### [Task description]
Every line of the records counts; transcribe each one exactly.

•••••

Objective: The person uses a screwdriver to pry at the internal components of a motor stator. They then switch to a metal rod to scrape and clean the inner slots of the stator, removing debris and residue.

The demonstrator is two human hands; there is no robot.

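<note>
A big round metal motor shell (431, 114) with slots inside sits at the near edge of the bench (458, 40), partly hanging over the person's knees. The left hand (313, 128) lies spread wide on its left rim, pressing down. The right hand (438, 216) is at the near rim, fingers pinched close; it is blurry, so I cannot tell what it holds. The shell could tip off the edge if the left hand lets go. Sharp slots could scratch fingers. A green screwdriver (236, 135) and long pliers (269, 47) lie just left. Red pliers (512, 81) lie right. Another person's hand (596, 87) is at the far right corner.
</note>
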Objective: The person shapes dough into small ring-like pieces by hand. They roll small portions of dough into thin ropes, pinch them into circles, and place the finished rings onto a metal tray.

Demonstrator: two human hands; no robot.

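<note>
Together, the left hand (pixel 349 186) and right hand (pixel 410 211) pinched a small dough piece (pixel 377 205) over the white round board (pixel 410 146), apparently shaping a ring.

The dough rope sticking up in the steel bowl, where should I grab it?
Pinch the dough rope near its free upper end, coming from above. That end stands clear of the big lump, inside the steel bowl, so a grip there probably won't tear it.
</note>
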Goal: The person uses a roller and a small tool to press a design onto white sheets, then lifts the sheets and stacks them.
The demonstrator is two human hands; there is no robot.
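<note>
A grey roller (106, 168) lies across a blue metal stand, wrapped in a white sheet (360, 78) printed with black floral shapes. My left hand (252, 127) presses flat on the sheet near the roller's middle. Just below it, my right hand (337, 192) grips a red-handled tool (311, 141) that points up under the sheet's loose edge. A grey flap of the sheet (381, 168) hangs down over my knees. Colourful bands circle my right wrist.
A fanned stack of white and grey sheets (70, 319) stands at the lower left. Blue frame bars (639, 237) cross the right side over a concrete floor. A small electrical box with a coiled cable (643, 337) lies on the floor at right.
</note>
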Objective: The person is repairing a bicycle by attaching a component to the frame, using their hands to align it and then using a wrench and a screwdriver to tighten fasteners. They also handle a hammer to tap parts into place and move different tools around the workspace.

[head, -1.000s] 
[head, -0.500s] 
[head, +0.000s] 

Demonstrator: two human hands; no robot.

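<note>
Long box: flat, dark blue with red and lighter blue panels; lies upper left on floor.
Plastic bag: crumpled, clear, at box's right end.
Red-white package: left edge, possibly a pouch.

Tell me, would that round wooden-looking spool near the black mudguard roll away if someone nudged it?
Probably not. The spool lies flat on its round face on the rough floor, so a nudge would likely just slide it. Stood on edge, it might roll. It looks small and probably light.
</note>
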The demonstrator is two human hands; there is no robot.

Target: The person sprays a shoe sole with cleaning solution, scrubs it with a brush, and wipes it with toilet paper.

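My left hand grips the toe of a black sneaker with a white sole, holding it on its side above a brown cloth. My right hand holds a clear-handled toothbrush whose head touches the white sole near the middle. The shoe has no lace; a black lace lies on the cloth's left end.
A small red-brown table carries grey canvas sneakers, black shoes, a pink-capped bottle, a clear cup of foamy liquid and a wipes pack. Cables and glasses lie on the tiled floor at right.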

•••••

### [Solution to this problem]
Objective: The person uses a screwdriver to pry at the internal components of a motor stator. They then switch to a metal rod to scrape and clean the inner slots of the stator, removing debris and residue.

The demonstrator is two human hands; there is no robot.

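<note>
A big round metal motor shell (431, 114) with slots inside sits at the near edge of the bench (458, 40), partly hanging over the person's knees. The left hand (313, 128) lies spread wide on its left rim, pressing down. The right hand (438, 216) is at the near rim, fingers pinched close; it is blurry, so I cannot tell what it holds. The shell could tip off the edge if the left hand lets go. Sharp slots could scratch fingers. A green screwdriver (236, 135) and long pliers (269, 47) lie just left. Red pliers (512, 81) lie right. Another person's hand (596, 87) is at the far right corner.
</note>
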Objective: The person shapes dough into small ring-like pieces by hand. They roll small portions of dough into thin ropes, pinch them into circles, and place the finished rings onto a metal tray.

Demonstrator: two human hands; no robot.

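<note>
Together, the left hand (pixel 349 186) and right hand (pixel 410 211) pinched a small dough piece (pixel 377 205) over the white round board (pixel 410 146), apparently shaping a ring.

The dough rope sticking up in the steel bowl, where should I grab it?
Pinch the dough rope near its free upper end, coming from above. That end stands clear of the big lump, inside the steel bowl, so a grip there probably won't tear it.
</note>
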Goal: The person uses a roller and a small tool to press a design onto white sheets, then lifts the sheets and stacks them.
The demonstrator is two human hands; there is no robot.
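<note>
A grey roller (106, 168) lies across a blue metal stand, wrapped in a white sheet (360, 78) printed with black floral shapes. My left hand (252, 127) presses flat on the sheet near the roller's middle. Just below it, my right hand (337, 192) grips a red-handled tool (311, 141) that points up under the sheet's loose edge. A grey flap of the sheet (381, 168) hangs down over my knees. Colourful bands circle my right wrist.
A fanned stack of white and grey sheets (70, 319) stands at the lower left. Blue frame bars (639, 237) cross the right side over a concrete floor. A small electrical box with a coiled cable (643, 337) lies on the floor at right.
</note>
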Objective: The person is repairing a bicycle by attaching a component to the frame, using their hands to align it and then using a wrench and a screwdriver to tighten fasteners. They also handle a hammer to tap parts into place and move different tools around the workspace.

[head, -1.000s] 
[head, -0.500s] 
[head, +0.000s] 

Demonstrator: two human hands; no robot.

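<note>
Long box: flat, dark blue with red and lighter blue panels; lies upper left on floor.
Plastic bag: crumpled, clear, at box's right end.
Red-white package: left edge, possibly a pouch.

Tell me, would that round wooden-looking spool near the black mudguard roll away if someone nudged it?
Probably not. The spool lies flat on its round face on the rough floor, so a nudge would likely just slide it. Stood on edge, it might roll. It looks small and probably light.
</note>
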The demonstrator is two human hands; there is no robot.

Target: The person sprays a shoe sole with cleaning solution, scrubs it with a brush, and wipes it with toilet paper.

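My left hand grips the toe of a black sneaker with a white sole, holding it on its side above a brown cloth. My right hand holds a clear-handled toothbrush whose head touches the white sole near the middle. The shoe has no lace; a black lace lies on the cloth's left end.
A small red-brown table carries grey canvas sneakers, black shoes, a pink-capped bottle, a clear cup of foamy liquid and a wipes pack. Cables and glasses lie on the tiled floor at right.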

Nothing remains to be added to the response.